December 17, 2006

Changes in X-rated entertainment consumption.

Before the 1970s, the sex-entertainment trade was at best a small, under-the-counter enterprise, and at worst illicit. But the sexual revolution, accompanied by sweeping transformations of community mores and laws, changed that and the business of sex entertainment grew into a multi-billion-dollar industry.

Many social analysts credit technology as the primary driver of the sex industry's growth. Certainly without the advent of videotape cassettes and players — which allowed consumers to view X-rated entertainment content privately and anonymously in their own homes — growth would have been slower.

Even though sex entertainment has been a "legitimate" industry for some time now, accurate figures on its size have been notoriously difficult to obtain.

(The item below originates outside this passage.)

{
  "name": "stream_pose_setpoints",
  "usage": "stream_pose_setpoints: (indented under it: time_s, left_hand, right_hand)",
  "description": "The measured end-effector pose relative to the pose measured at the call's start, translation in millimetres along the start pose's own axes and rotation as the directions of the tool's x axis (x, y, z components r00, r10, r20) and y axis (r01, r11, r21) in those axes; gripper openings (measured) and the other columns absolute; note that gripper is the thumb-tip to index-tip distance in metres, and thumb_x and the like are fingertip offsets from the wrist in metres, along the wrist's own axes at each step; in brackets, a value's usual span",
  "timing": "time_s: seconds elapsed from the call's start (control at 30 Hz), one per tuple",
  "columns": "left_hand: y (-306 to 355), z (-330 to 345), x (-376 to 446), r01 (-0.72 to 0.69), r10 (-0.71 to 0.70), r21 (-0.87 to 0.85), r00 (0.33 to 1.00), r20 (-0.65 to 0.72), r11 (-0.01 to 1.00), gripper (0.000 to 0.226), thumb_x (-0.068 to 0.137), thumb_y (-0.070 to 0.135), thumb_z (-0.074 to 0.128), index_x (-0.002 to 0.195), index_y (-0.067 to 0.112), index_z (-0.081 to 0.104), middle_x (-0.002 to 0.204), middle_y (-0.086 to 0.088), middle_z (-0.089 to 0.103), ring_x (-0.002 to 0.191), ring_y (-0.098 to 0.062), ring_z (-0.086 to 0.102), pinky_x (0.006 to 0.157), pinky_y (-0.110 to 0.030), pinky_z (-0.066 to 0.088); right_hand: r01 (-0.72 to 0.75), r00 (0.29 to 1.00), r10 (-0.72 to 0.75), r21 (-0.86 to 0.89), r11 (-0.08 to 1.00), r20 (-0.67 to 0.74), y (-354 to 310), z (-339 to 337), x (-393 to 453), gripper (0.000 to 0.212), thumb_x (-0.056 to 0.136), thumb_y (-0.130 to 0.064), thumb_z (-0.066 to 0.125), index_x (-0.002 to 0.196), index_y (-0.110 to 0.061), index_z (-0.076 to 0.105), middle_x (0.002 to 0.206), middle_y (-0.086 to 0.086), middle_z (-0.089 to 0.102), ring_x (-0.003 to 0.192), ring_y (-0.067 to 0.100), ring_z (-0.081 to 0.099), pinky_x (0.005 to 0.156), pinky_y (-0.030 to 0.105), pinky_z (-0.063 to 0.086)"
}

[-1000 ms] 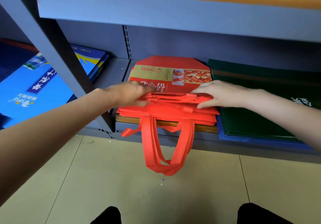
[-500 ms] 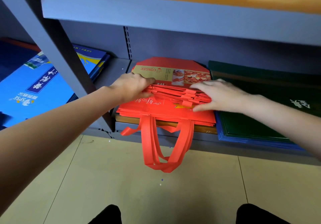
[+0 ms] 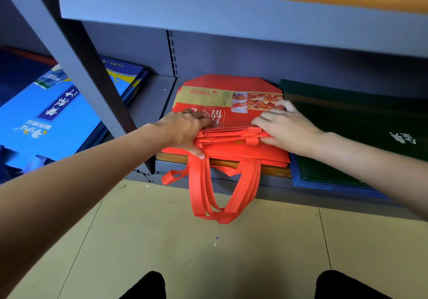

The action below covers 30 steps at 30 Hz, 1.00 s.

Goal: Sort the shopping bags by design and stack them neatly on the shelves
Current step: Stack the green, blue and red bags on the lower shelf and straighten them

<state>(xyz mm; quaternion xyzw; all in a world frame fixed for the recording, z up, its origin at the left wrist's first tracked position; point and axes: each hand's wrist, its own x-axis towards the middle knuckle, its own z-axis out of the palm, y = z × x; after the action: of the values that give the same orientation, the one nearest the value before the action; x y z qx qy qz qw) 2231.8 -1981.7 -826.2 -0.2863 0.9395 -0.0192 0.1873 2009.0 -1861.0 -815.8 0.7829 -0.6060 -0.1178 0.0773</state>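
A stack of flat red shopping bags [image 3: 231, 115] with a gold band and a food picture lies on the lower shelf [image 3: 159, 104]. Their red handles [image 3: 222, 206] hang over the shelf's front edge toward the floor. My left hand [image 3: 185, 129] grips the left end of the upper bags' folded rims, fingers on top and thumb at the front. My right hand [image 3: 284, 127] presses on the right end with straight, spread fingers.
Dark green bags [image 3: 347, 136] on blue ones lie right of the red stack. Blue printed bags [image 3: 46, 118] lie at the left, beyond a slanted grey upright [image 3: 88, 71]. An upper shelf board [image 3: 231, 15] overhangs. Beige floor tiles and my shoes are below.
Both hands have slid the upper red bags further back onto the stack. The right hand's fingers have spread flat over the top.
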Motion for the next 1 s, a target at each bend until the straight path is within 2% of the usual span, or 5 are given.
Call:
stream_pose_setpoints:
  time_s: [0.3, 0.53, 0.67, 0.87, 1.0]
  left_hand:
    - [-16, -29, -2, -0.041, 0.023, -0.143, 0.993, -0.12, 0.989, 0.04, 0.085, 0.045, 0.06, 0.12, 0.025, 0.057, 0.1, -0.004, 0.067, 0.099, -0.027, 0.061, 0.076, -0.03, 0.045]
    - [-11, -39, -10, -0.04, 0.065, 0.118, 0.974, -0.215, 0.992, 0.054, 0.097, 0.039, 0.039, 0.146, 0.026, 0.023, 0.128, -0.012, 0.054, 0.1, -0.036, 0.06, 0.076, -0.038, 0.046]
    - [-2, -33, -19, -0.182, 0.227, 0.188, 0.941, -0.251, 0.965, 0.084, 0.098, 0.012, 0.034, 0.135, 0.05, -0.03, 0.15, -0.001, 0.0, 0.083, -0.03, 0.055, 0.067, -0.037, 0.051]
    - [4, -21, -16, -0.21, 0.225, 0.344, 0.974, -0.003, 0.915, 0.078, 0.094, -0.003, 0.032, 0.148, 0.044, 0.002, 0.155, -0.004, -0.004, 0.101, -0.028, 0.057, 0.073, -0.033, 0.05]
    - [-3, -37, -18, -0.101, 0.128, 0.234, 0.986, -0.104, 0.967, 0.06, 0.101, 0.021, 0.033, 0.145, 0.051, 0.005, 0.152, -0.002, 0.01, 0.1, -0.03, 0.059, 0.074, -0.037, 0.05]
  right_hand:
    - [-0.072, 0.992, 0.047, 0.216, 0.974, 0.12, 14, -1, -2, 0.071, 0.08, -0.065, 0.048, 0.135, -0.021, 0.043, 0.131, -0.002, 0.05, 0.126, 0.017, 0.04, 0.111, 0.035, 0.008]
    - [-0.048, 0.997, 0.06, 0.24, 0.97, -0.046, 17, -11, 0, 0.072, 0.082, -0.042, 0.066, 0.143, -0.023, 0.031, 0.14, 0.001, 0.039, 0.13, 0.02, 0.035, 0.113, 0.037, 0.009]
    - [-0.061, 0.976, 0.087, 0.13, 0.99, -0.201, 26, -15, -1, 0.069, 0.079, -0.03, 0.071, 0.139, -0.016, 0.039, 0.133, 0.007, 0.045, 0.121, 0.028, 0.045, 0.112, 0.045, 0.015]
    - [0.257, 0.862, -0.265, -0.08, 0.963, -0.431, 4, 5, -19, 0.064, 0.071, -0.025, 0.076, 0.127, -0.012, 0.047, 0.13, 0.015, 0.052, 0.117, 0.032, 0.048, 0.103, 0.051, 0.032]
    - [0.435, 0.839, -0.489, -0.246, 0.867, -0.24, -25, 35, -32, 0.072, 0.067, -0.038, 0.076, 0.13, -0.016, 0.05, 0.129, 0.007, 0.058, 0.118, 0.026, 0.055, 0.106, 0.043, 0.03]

In a 2001 New York Times article, Frank Rich estimated that pornography accounted for between $10 billion and $14 billion in annual sales. Suggesting that pornography was bigger than any of the major league sports, perhaps bigger than Hollywood, he wrote that it was "no longer a sideshow to the is the mainstream."

Until recently, no other source put industry revenues nearly that high.

In 1998, Forrester Research published a report on the online "adult content" industry, which it estimated had $750 million to $1 billion in annual revenues.

In 2000, even Adult Video News (AVN), an industry trade magazine, estimated that Americans spent only slightly more than $4 billion to buy and rent adult videos.

Forbes magazine, compiling a number of sources, estimated that the entire "business of smut" accounted for between $2.6 billion and $3.9 billion in sales last year.

Though the sources varied on exact numbers, they all agreed that video sales accounted for the vast majority of revenues. But things are changing, again.

Speaking at a trade convention in Las Vegas, Paul Fishbein of AVN said that the sex-related entertainment business grew in 2006 by just 2.4% — roughly the rate of inflation — to just under $13 billion.

While not agreeing on the exact number but estimating the size of the business at only $12 billion, Jerry Ropelato of told The New York Times, "The porn industry is still growing, but not at the growth rates experienced in the past."

And for the first time growth is not being driven by video sales. Once again, technology is changing the dynamics of the industry. While television revenues and viewership are declining in many areas, in porn they are rising.

Kagan Research estimates that $1.6 billion was spent on cable pay-per-view, video-on-demand and similar services in 2006, and roughly a third of that, $515 million, was for sex entertainment.

Over the next 10 years, Kagan projects that paid-for programming on cable will grow by roughly 13% annually, and sex-related content will account for nearly half of that, or 6.4%.

The most recent figures from AVN confirm the shift, showing that sex video sales and rentals fell 15.4% last year, while cable and pay-for-view revenues rose 32.2%.

In addition, AVN estimated that sex entertainment sales were up 13.6% online and 11.4% on mobile phones.

The sex-entertainment business may not be shrinking, but merely changing partners.